EXERCISE: In the listing that follows, the range to quote begins at the line that has "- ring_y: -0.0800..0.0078" and ends after the line that has "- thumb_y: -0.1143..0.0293"; quote it verbatim and add nothing.

--------------------------------

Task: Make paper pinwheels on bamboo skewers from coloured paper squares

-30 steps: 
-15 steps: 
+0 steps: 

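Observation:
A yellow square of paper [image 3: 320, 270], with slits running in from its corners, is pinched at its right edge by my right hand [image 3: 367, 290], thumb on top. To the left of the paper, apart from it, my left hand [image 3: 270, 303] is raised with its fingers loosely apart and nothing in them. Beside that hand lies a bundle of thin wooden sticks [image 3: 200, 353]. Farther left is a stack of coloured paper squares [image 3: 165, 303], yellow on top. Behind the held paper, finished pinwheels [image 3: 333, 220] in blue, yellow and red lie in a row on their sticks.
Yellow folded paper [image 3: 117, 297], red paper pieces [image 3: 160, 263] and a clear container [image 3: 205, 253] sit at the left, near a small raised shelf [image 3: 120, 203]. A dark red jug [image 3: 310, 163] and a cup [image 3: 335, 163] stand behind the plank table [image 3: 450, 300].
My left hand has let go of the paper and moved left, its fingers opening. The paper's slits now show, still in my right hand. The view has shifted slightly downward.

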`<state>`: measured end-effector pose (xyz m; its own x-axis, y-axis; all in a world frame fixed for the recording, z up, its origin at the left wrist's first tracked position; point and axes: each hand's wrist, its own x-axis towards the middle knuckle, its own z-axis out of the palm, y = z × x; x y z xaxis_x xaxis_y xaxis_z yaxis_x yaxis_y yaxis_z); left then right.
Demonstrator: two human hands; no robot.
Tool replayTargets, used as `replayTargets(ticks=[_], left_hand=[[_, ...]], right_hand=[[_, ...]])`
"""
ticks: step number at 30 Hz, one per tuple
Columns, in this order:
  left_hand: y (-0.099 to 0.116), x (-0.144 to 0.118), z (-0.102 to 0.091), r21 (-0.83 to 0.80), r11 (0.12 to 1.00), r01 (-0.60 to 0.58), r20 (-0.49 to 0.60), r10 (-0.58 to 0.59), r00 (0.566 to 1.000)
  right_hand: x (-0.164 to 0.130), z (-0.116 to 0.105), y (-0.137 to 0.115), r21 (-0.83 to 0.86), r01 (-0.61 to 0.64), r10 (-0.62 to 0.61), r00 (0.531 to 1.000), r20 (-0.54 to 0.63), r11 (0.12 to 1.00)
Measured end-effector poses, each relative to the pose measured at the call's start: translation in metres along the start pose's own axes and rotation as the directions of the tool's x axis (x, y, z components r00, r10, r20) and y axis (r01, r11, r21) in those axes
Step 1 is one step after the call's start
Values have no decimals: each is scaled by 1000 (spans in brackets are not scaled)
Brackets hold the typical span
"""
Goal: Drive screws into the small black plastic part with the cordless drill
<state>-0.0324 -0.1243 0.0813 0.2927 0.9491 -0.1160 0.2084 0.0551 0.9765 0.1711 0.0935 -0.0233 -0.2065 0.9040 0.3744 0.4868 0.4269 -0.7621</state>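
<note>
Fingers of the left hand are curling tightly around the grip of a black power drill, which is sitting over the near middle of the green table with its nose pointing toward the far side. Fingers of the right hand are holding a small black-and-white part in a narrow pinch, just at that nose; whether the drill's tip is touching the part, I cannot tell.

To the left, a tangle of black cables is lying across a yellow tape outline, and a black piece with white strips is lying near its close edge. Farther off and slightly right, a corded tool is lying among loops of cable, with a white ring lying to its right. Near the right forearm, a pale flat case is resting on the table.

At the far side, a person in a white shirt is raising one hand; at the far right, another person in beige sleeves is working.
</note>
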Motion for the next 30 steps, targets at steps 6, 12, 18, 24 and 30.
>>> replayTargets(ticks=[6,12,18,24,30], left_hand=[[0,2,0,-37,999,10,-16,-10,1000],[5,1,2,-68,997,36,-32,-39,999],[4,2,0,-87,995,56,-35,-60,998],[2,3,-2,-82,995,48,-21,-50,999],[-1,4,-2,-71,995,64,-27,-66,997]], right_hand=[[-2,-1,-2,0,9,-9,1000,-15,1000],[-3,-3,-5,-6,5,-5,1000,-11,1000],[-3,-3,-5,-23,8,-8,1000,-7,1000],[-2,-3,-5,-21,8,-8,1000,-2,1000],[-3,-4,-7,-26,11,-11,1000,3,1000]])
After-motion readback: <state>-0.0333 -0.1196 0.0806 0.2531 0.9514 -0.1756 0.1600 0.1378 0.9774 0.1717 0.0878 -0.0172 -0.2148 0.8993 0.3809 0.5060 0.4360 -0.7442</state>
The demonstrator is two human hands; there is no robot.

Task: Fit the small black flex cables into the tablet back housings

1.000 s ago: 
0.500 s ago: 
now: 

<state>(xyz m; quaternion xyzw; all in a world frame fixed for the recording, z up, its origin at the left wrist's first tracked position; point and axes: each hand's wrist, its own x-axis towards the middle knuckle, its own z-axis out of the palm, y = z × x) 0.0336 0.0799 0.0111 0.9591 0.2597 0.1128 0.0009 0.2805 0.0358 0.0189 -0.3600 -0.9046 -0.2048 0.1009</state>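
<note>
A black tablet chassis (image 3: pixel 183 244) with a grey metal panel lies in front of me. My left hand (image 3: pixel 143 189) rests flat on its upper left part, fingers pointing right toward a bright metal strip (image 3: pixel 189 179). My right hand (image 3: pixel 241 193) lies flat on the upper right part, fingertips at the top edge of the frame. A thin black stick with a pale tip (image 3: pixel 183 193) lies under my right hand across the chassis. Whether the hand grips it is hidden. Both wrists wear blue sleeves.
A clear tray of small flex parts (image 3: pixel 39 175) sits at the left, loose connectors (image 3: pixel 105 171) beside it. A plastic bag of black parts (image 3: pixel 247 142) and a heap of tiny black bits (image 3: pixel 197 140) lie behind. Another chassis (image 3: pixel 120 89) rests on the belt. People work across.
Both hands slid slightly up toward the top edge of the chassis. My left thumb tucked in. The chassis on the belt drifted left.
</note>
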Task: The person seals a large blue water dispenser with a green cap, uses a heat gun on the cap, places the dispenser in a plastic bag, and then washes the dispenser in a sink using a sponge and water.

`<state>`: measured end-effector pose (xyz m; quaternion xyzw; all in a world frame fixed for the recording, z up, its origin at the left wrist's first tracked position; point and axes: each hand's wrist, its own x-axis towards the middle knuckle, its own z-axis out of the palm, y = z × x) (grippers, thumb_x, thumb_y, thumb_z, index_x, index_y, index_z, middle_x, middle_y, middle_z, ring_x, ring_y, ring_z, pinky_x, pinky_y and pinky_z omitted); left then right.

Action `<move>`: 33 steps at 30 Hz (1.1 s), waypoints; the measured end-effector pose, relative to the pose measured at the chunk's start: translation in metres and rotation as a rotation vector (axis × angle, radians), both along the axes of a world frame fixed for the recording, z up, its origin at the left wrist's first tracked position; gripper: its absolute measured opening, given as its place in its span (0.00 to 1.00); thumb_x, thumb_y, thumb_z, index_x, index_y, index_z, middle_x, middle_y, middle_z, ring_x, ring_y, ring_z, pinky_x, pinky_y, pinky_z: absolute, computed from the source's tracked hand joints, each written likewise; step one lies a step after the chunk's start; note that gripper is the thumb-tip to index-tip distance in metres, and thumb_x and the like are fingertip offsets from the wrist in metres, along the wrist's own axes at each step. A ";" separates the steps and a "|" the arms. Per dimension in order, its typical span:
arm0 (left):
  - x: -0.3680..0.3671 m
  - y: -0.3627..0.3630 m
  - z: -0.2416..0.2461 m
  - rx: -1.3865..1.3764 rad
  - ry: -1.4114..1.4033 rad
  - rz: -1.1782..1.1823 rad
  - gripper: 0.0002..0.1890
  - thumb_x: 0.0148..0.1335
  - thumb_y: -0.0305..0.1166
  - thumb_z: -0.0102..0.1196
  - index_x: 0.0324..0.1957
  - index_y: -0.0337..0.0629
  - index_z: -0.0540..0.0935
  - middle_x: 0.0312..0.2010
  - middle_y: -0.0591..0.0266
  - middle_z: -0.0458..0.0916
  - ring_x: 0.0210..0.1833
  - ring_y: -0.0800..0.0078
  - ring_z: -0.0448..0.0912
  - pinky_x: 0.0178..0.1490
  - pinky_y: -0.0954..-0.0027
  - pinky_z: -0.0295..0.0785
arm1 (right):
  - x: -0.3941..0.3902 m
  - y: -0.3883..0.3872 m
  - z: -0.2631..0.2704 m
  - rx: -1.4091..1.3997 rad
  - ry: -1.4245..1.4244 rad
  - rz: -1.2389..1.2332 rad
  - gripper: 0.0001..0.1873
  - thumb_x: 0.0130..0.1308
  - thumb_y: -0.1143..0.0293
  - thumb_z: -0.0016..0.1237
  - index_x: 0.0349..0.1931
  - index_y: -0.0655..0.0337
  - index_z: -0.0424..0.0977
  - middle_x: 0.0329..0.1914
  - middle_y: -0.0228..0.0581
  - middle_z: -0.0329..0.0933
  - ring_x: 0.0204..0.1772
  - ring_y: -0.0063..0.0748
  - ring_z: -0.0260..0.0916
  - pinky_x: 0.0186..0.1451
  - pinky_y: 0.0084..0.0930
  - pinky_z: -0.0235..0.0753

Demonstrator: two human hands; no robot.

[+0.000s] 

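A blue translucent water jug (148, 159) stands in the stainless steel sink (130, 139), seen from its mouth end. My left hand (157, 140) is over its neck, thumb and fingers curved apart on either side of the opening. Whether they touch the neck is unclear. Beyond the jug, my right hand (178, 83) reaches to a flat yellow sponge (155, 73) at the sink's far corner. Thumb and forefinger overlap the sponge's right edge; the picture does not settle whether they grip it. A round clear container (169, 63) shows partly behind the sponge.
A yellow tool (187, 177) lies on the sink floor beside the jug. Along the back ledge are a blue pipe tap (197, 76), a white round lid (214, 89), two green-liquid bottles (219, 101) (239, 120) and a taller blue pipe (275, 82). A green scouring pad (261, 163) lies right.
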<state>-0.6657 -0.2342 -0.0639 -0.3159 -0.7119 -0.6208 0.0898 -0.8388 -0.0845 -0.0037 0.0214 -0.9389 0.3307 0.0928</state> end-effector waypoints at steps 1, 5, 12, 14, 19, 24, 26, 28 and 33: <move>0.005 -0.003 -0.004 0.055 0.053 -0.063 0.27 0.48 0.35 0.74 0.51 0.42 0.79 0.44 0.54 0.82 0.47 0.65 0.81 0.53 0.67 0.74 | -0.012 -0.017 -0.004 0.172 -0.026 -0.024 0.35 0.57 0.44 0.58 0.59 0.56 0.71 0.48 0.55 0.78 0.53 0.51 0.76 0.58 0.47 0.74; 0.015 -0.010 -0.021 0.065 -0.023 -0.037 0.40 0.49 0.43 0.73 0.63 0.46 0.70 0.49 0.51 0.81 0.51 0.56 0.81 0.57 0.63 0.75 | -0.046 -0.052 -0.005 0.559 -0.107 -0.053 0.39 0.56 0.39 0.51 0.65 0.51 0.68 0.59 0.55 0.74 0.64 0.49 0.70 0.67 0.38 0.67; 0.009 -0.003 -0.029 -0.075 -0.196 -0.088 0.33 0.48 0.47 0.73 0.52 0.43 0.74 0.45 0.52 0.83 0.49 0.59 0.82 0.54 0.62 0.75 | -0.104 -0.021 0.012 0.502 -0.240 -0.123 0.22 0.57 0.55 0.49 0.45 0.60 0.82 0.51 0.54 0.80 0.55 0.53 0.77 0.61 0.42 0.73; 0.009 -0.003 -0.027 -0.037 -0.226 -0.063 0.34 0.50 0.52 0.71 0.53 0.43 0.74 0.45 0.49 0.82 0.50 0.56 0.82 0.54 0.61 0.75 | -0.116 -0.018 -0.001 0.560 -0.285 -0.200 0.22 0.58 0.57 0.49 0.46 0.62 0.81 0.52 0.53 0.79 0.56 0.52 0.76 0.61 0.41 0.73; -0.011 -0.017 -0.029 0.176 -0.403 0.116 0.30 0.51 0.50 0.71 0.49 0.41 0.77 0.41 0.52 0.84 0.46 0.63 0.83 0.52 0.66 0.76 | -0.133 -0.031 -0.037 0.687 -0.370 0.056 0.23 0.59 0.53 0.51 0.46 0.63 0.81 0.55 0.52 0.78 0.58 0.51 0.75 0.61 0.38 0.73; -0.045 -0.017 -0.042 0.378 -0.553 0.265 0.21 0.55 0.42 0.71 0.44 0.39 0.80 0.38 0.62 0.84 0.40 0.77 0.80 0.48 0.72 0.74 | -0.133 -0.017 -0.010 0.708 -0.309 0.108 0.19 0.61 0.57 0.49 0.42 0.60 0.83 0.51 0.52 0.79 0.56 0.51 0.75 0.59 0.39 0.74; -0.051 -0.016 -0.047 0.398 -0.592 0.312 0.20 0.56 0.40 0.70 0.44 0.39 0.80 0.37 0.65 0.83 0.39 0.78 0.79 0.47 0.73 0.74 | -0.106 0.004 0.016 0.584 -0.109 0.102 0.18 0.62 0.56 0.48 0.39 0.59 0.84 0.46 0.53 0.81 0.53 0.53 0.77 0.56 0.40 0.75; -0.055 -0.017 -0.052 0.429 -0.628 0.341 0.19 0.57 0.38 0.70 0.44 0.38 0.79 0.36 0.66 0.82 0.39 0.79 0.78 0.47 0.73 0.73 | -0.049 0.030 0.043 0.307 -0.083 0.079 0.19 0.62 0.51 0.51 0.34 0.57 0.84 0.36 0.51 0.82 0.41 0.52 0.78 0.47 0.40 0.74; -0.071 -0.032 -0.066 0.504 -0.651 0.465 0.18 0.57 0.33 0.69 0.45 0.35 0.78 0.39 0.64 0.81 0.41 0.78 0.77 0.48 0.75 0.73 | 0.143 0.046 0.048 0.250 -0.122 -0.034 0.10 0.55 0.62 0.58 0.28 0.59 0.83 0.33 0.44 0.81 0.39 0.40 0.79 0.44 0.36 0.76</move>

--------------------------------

EXPECTED ANSWER:
  - ring_y: -0.0800..0.0078
  - ring_z: -0.0448..0.0912
  - pinky_x: 0.0178..0.1490
  - pinky_y: -0.0954..-0.0027
  - pinky_z: -0.0295..0.0785
arm1 (right):
  - x: -0.3941..0.3902 m
  - y: -0.3883..0.3872 m
  - z: -0.2631..0.2704 m
  - rx: -1.4091..1.3997 rad
  - ry: -1.4245..1.4244 rad
  - rz: -1.2389..1.2332 rad
  - gripper: 0.0001..0.1873
  - thumb_x: 0.0130..0.1308
  - thumb_y: -0.1143..0.0293

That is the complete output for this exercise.